Во-вторых, запрещались любые забастовки и профсоюзная активность в целом, за исключением официальных фашистских профсоюзов. Вводились цензура СМИ. Политические партии и общественные организации, представляющие опасность для существующего государственного строя, подлежали роспуску и запрету. В силу же того, что в стране была одна-единственная партия, которая априори не представляла опасности для фашистского режима — собственно Фашистская партия — она и осталась единственной разрешённой.
В-третьих, менялось избирательное законодательство. Выборы в парламент теперь выглядели так: Большой фашистский совет, под председательством Муссолини, вырабатывал список кандидатов на весь парламент сразу, а гражданам предлагалось этот список либо одобрить, либо нет.
Ну и плюс всякое по мелочи: смертная казнь за антигосударственную деятельность, учреждение секретной полиции и тому подобное.
Вот теперь Муссолини стал полноценным диктатором.
Народ, однако, вовсе не роптал. На выборах в марте 1929 года утверждённый БФС список кандидатов в парламент получил одобрение 98,4% избирателей при явке в 90%.
Так некоторое время и жили. Детей растили, землю пахали, дома и заводы строили, Дуче любили. В общем, — хорошая жизнь. Живи, Бенито, да радуйся!
И всё бы хорошо, да что-то нехорошо.
Лёг однажды, в декабре 1934 года, Муссолини спать. Но не спится ему — ну никак не засыпается.
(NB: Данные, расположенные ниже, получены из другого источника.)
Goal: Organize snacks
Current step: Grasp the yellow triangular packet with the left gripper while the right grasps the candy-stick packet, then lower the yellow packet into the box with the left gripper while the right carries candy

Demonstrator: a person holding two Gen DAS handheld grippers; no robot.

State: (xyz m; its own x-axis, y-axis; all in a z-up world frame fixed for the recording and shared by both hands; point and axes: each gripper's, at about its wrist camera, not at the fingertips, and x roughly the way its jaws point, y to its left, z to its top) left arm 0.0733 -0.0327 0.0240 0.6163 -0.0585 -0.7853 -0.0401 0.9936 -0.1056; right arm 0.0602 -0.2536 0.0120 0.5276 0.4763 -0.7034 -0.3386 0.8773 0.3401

Вдруг слышит он на улице топот, у окон — стук. Глянул Бенито, и видит он: стоит у окна всадник. Конь — вороной, сабля — светлая, а сам он — негр.
— Эй, вставайте! — крикнул всадник. — Пришла беда, откуда не ждали. Вы только не смейтесь, но на нашу молодую фашистскую диктатуру вероломно напала Эфиопия.
А дело было так. Ещё в конце XIX века новорождённое Итальянское королевство в попытке обзавестись собственными колониями оттяпало у Эфиопии Эритрею и Сомали. Собственно, оно намеревалось оттяпать всю Эфиопию целиком, но с треском проиграло войну тамошним эфиопам.
На момент описываемых событий граница между Эфиопией и Итальянским Сомали проходила в двадцати одной миле от побережья региона Бенадир. Вот только итальянцы считали, что это морские мили. По мнению же эфиопов, — мили были имперскими. То есть эфиопские мили были короче итальянских. Хотя речь шла об унылой пустыне, вопрос был жутко принципиальным, поскольку в перспективе Италия желала бы захапать ещё кусок эфиопской территории, дабы иметь возможность объединить Эритрею и Сомали в единую колонию. Эфиопия же никаких земель отдавать не хотела, да и вообще не отказалась бы получить выход к морю, предварительно скинув в него колонизаторов.